“I magistrati fanno già un lavoro importantissimo, riescono a smaltire tantissime di queste domande e voglio ringraziarli pubblicamente”. Lo ha detto il ministro della Giustizia Alfonso Bonafede questa mattina, presentando il decreto ministeriale con cui il governo interviene sul tema dei migranti.
“Con questo decreto, avendo un elenco di paesi sicuri, si permette che tutta la procedura abbia tempi dimezzati rispetto a quelli attuali proprio per quel paese – ha sottolineato Bonafede – Chi si trova ad esaminare una domanda di protezione internazionale sa che si tratta di un paese sicuro, quindi abbiamo un diverso meccanismo dell’onere della prova: cioè non ci sono i presupposti per ottenere la protezione, salvo prova contraria. Questo è un passaggio molto importante perché permette a chi valuta quelle domande di poter rispondere con maggiore celerità”.
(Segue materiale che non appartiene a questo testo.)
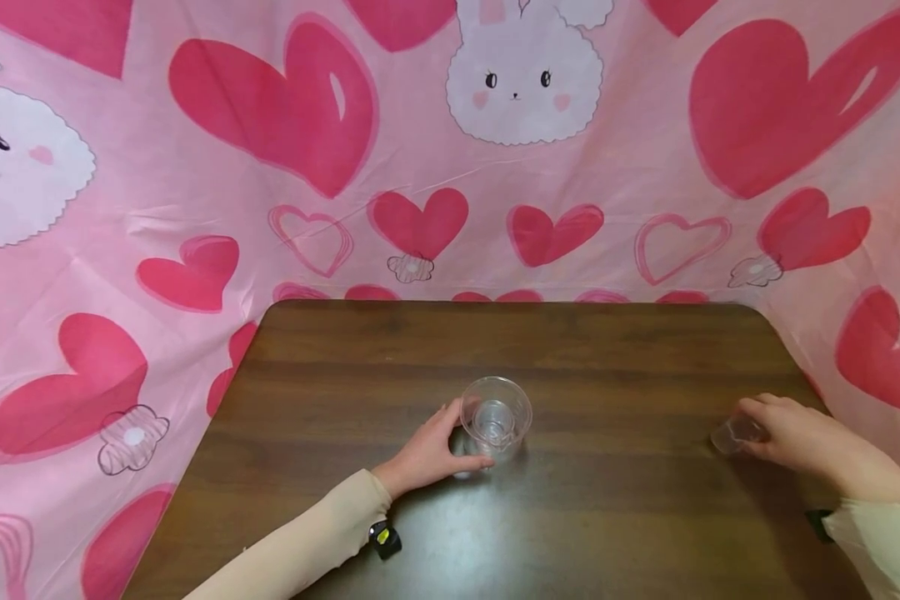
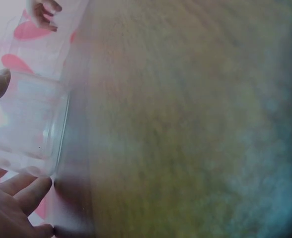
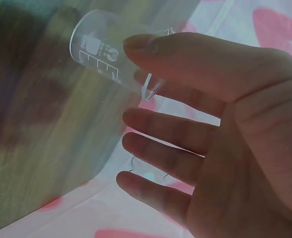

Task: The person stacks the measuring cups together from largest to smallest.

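Note:
Near the middle of the table, a wide clear cup (image 1: 525, 412) stands upright, with a smaller clear round vessel (image 1: 492, 419) showing inside it. My left hand (image 1: 420, 457) holds the cup from its left side, thumb at the near side and fingers on the far side. Over at the right, my right hand (image 1: 798, 437) pinches a small glass beaker (image 1: 729, 435) between thumb and index finger. White measuring marks run along the wall of this beaker (image 3: 99, 49), which is tipped on its side close over the table. The other fingers of that hand are spread.
The dark wooden table (image 1: 345, 342) has rounded far corners. A pink cloth (image 1: 412, 167) with hearts and rabbit faces hangs behind it and along both sides. A black wrist strap (image 1: 385, 540) sits at the left sleeve.

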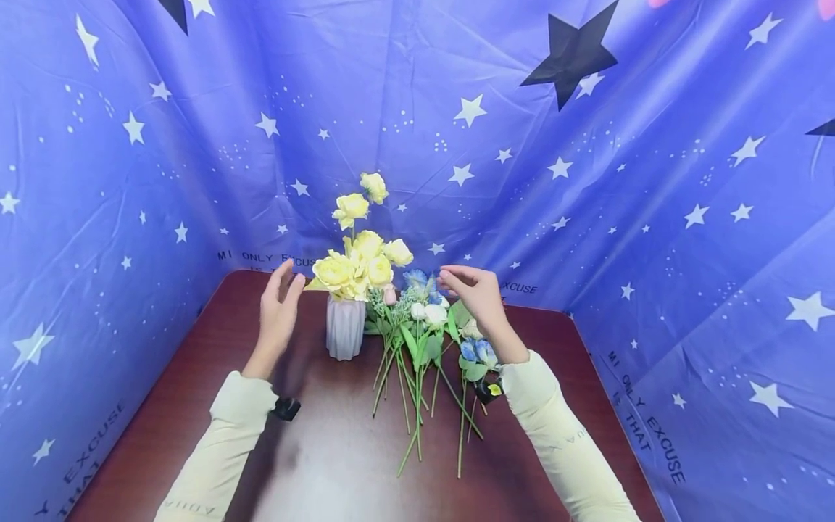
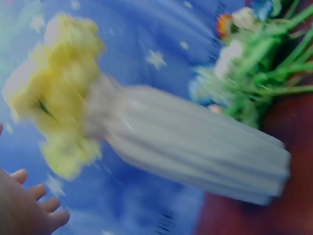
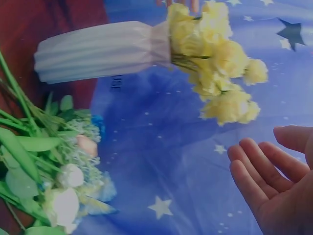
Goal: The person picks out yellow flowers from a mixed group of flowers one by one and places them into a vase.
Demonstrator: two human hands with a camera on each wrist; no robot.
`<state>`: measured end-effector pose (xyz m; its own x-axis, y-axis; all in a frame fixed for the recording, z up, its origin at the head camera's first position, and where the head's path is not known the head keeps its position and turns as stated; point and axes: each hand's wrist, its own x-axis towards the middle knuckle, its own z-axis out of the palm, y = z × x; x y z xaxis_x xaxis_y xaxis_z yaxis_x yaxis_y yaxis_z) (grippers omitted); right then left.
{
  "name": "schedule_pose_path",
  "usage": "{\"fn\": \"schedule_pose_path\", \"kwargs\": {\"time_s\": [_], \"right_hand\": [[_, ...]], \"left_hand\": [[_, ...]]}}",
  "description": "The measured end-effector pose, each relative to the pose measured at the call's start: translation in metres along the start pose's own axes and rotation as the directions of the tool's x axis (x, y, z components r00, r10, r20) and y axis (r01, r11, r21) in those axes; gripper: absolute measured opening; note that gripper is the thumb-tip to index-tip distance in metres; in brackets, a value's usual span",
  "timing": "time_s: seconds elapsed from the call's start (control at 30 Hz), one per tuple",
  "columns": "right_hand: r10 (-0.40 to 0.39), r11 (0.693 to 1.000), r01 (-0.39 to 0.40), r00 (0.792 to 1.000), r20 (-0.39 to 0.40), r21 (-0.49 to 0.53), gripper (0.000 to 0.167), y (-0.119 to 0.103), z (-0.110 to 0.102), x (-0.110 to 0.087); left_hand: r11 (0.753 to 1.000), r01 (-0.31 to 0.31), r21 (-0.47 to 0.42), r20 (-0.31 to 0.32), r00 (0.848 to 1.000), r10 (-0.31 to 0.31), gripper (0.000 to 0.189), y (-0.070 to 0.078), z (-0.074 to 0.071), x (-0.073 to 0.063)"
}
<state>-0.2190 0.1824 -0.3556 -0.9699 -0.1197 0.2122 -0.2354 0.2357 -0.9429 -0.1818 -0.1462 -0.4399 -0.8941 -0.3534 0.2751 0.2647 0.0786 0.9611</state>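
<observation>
A pale ribbed vase (image 1: 346, 330) stands upright on the table, filled with yellow flowers (image 1: 365, 261). To its left my left hand (image 1: 279, 304) is raised with fingers extended, apart from the vase. My right hand (image 1: 479, 293) hovers on the other side, above the loose flowers, its fingers loosely bent around nothing. In the right wrist view the right hand (image 3: 274, 181) is beside the yellow blooms without touching them. The left wrist view is blurred; the left hand (image 2: 29, 205) shows near the yellow heads, holding nothing.
Loose stems with white flowers (image 1: 430, 314), blue flowers (image 1: 479, 352) and green leaves lie on the dark red table (image 1: 313, 449) right of the vase. A small black object (image 1: 485, 391) sits near the right sleeve. Blue star-printed cloth (image 1: 404, 130) walls the table's back and sides.
</observation>
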Motion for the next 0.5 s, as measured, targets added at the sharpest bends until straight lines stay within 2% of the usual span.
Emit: {"fn": "schedule_pose_path", "kwargs": {"time_s": [0.1,0.2,0.3,0.4,0.43,0.5], "right_hand": [[-0.053,0.998,0.053,0.998,-0.036,-0.024,0.032,-0.005,-0.006,-0.005],[-0.111,0.993,0.109,0.992,-0.063,-0.036,0.032,-0.006,-0.011,-0.008],[-0.169,0.985,0.166,0.983,-0.075,-0.048,0.034,-0.006,-0.014,-0.012],[-0.214,0.976,0.209,0.974,-0.076,-0.07,0.037,-0.005,-0.016,-0.019],[-0.226,0.972,0.221,0.971,-0.074,-0.075,0.038,-0.004,-0.017,-0.021],[-0.244,0.966,0.235,0.967,-0.076,-0.109,0.042,-0.002,-0.017,-0.027]], "left_hand": [[0.99,-0.133,0.034,-0.029,0.991,0.134,0.052,0.022,0.007,-0.005],[0.957,-0.278,0.077,-0.039,0.959,0.282,0.053,0.04,0.017,-0.011],[0.893,-0.441,0.093,-0.019,0.896,0.445,0.055,0.051,0.03,-0.017],[0.807,-0.585,0.086,0.026,0.811,0.585,0.057,0.057,0.044,-0.023],[0.778,-0.623,0.079,0.039,0.782,0.622,0.058,0.058,0.049,-0.025],[0.73,-0.68,0.069,0.071,0.733,0.676,0.058,0.059,0.059,-0.029]]}}
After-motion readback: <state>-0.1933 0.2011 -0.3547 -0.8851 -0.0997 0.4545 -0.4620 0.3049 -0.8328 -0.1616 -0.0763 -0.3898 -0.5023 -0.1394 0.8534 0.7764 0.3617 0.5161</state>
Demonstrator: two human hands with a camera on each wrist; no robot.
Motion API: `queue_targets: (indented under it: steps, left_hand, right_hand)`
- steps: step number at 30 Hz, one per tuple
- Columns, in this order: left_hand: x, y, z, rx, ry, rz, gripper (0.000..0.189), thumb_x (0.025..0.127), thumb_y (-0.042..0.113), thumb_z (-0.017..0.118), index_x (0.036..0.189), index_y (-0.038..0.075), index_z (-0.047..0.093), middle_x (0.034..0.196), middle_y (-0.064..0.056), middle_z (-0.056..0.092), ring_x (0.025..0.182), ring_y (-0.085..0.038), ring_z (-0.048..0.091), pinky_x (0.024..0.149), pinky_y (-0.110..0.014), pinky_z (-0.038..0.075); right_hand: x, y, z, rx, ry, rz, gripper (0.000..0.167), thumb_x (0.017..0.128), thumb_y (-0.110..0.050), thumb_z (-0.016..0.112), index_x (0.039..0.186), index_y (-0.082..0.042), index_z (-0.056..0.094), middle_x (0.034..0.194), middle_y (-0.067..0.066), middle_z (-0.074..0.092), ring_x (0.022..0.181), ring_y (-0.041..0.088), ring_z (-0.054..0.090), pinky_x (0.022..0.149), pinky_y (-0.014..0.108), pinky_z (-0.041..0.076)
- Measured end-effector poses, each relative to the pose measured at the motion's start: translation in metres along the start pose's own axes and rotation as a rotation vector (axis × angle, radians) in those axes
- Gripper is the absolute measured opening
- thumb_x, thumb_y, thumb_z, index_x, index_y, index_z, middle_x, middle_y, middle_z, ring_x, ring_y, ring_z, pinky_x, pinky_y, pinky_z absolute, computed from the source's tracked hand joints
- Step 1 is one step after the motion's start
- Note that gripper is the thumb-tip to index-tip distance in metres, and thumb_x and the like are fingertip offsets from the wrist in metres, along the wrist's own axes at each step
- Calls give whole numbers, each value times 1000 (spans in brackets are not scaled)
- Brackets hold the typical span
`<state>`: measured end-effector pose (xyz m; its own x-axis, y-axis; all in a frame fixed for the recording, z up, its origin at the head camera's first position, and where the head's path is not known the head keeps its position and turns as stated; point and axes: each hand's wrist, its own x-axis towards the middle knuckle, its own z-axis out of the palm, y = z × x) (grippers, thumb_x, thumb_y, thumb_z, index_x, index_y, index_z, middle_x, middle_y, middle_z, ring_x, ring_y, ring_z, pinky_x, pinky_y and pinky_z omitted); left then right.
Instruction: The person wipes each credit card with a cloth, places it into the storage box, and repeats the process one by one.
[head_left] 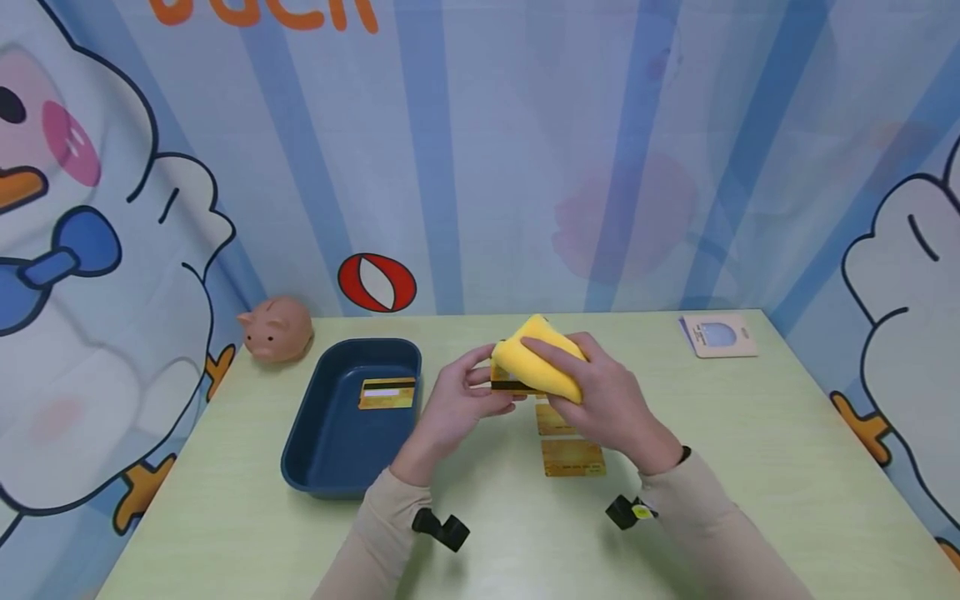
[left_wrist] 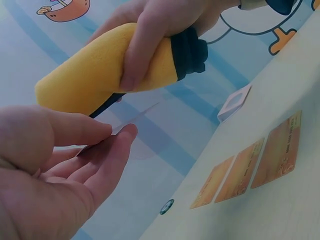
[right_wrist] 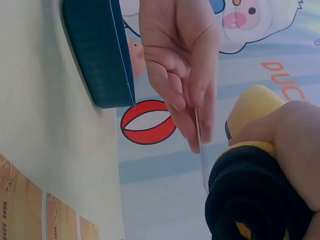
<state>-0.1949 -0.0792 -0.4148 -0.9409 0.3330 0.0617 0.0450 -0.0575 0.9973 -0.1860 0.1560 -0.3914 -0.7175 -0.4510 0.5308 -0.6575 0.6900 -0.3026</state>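
Observation:
My left hand point(head_left: 459, 398) pinches a gold bank card point(head_left: 504, 386) with a dark stripe between thumb and fingers, above the table. The left wrist view shows this card nearly edge-on. My right hand point(head_left: 611, 400) grips a folded yellow cloth point(head_left: 536, 354) with a dark underside, its rolled dark end showing in the right wrist view. The cloth overlaps the upper part of the held card in the head view. Below the hands, three gold cards point(left_wrist: 277, 150) lie in a row on the table, partly hidden by the right hand in the head view.
Left of the hands stands a dark blue tray point(head_left: 318, 446) with one gold card point(head_left: 387, 393) inside. A pink piggy bank point(head_left: 277, 331) sits at the back left corner. At the back right lies a pale flat packet point(head_left: 720, 335). A patterned curtain point(head_left: 495, 167) hangs behind the table.

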Motion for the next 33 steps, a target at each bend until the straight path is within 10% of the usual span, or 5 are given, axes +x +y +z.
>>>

“Nel 2016 le domande di protezione pendenti erano 47mila, nel 2017 41.800, nel 2018 c’erano 48.952 pendenze presso i tribunali. A fine luglio 2019 sono 70.000. C’è un incremento importante di queste domande”. ha continuato il ministro della Giustizia “E questo – ha tenuto a precisare il guardasigilli – nonostante la capacità e il lavoro dei nostri magistrati” di smaltire un gran numero di domande: il numero di procedimenti definiti, ha ricordato, è stato di 14.290 nel 2016 e di 41.238 nel 2018.
“Chi non può stare in Italia, non possiamo aspettare due anni per rimpatriarlo, il decreto dice che in 4 mesi, non più in due anni, si può capire se una persona può stare qui o se deve essere rimpatriata”, ha spiegato Di Maio. “Questo decreto non va a ledere nessun diritto umano, è una questione legata a procedure farraginose rispetto a Paesi, anche del Mediterraneo, che sono Paesi con cui lavoriamo e commerciamo tutti i giorni” aveva anticipato il ministro degli Esteri “La redistribuzione dei migranti non può essere la soluzione definitiva ma dobbiamo fare più accordi con democrazie che votano, con Paesi con cui abbiamo fatto accordi commerciali. Possiamo metterci d’accordo per dire: ‘se arrivano barchini sulle nostre coste noi velocemente te li rimandiamo indietro, così lo fai una volta, due, ma alla terza non lo fai più’”.
“Prima si perdeva tempo – ha aggiunto – e poi la comunità internazionale ci diceva ‘non potete avviare meccanismi di rimpatrio se prima non è finita la procedura che deve dire se una persona è perseguitata o no’. A volte questo meccanismo è durato 3 anni”.